What the task requires
Once the images are removed, set down everything else in the listing below exactly.

Data
********

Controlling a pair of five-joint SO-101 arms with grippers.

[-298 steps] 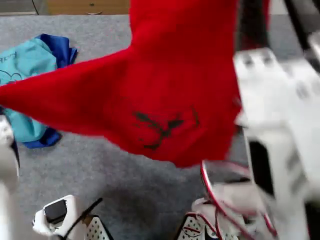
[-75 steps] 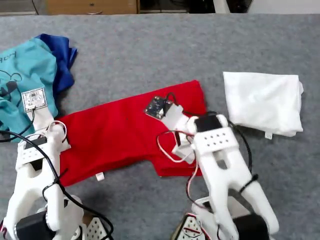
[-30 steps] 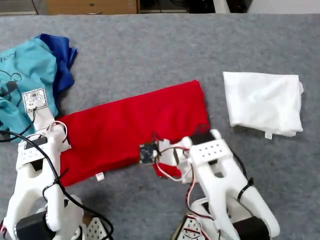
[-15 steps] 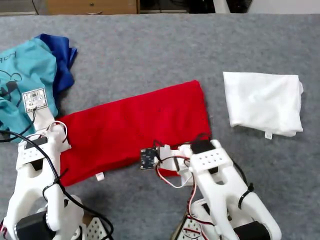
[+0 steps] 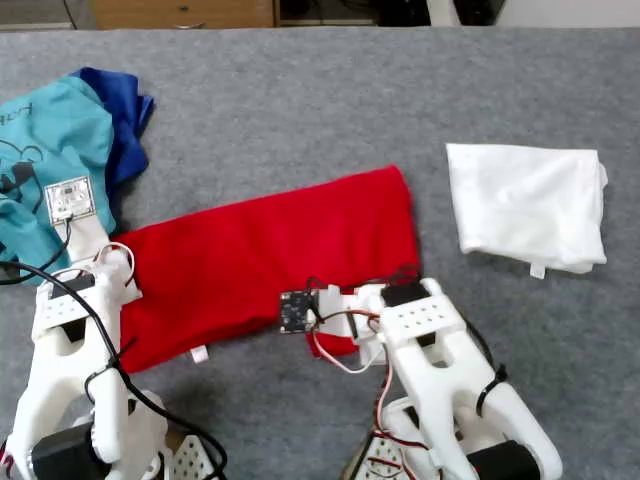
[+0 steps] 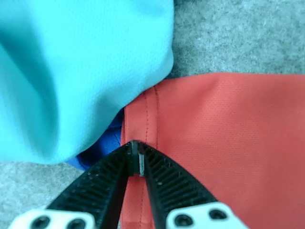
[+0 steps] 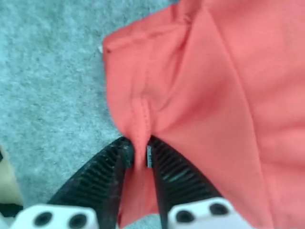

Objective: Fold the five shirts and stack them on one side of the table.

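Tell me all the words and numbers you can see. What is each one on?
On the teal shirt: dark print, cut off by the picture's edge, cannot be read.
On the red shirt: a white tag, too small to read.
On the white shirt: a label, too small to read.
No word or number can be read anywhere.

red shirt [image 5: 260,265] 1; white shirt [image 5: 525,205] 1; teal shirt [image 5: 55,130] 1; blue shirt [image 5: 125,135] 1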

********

Solution to this task
Controlling a pair of five-joint SO-101 arms with grippers.

[-298 steps] 
[-75 steps] 
[-30 steps] 
[-15 steps] 
[+0 steps] 
[+0 steps] 
[+0 steps] 

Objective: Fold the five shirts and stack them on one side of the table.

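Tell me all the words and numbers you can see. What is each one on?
On the teal shirt: dark print, cut off by the picture's edge, cannot be read.
On the red shirt: a white tag, too small to read.
On the white shirt: a label, too small to read.
No word or number can be read anywhere.

red shirt [image 5: 260,265] 1; white shirt [image 5: 525,205] 1; teal shirt [image 5: 55,130] 1; blue shirt [image 5: 125,135] 1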

What this exercise required is now done.